Nematicity and nematic fluctuations in iron-based superconductors

The spontaneous reduction of rotational symmetry in a crystalline solid driven by an electronic mechanism is referred to as electronic nematicity. This phenomenon-initially thought to be rare-has now been observed in an increasing number of strongly interacting systems. In particular, the ubiquitous presence of nematicity in a number of unconventional superconductors suggests its importance in developing a unified understanding of their intricate phase diagrams and superconducting pairing. In this regard, the iron-based superconductors present an ideal material platform to study electronic nematicity.
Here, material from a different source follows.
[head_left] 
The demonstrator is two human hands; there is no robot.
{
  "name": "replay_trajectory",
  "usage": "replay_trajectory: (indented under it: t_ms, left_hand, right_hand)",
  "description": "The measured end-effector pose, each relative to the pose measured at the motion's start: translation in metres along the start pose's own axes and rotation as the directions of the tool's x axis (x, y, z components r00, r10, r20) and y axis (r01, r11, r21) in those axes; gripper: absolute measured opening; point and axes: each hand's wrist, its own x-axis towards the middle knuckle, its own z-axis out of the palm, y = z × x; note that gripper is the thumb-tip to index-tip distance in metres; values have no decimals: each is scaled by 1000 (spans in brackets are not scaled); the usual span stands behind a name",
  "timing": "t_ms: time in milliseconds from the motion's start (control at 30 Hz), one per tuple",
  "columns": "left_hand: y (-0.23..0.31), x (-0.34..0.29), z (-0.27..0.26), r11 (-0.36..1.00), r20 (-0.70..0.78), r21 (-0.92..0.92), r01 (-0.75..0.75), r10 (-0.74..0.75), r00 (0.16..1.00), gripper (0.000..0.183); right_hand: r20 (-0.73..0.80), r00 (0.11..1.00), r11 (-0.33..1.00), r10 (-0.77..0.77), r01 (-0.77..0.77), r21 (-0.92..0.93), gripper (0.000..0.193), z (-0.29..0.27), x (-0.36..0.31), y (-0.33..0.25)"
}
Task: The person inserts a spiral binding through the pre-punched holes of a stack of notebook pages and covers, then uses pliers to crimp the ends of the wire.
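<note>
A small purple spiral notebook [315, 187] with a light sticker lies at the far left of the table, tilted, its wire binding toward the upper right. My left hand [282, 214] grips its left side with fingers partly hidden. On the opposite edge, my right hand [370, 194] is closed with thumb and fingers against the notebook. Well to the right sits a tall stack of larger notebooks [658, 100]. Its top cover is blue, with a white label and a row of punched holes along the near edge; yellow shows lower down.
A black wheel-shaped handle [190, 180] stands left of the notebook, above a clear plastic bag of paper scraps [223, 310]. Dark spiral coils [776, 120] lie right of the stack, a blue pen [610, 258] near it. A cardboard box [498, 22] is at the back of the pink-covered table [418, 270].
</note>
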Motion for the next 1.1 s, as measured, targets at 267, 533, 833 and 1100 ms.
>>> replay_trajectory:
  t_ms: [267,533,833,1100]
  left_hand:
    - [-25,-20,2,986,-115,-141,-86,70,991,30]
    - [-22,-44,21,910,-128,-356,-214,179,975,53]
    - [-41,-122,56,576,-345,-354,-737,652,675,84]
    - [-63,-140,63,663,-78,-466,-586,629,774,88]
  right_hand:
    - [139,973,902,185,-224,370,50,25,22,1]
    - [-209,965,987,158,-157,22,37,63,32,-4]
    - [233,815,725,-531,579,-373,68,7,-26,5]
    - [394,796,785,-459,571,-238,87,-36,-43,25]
Their nematic transition is pronounced, it can be studied with a wide range of experimental techniques, it is easily tunable, and high-quality samples are widely available. Signatures of nematic quantum criticality near optimal dopings have been reported in almost all families of iron-based superconductors. Here we highlight how the nematic phase in this class of materials can be addressed in its full complexity, encompassing momentum-, time-, energy- and material-dependences. We also discuss a number of important open questions that pertain to how nematicity affects the superconducting pairing and normal-state properties, and intriguing quantum-critical behaviour near the nematic transition.

Automated summary

Electronic nematicity, the spontaneous reduction of rotational symmetry in a crystalline solid driven by an electronic mechanism, is an important phenomenon. Iron-based superconductors provide an ideal material platform for studying this phenomenon, and their nematic phase can be studied using a variety of experimental techniques. The understanding of nematicity is crucial for understanding superconducting pairing and normal-state properties.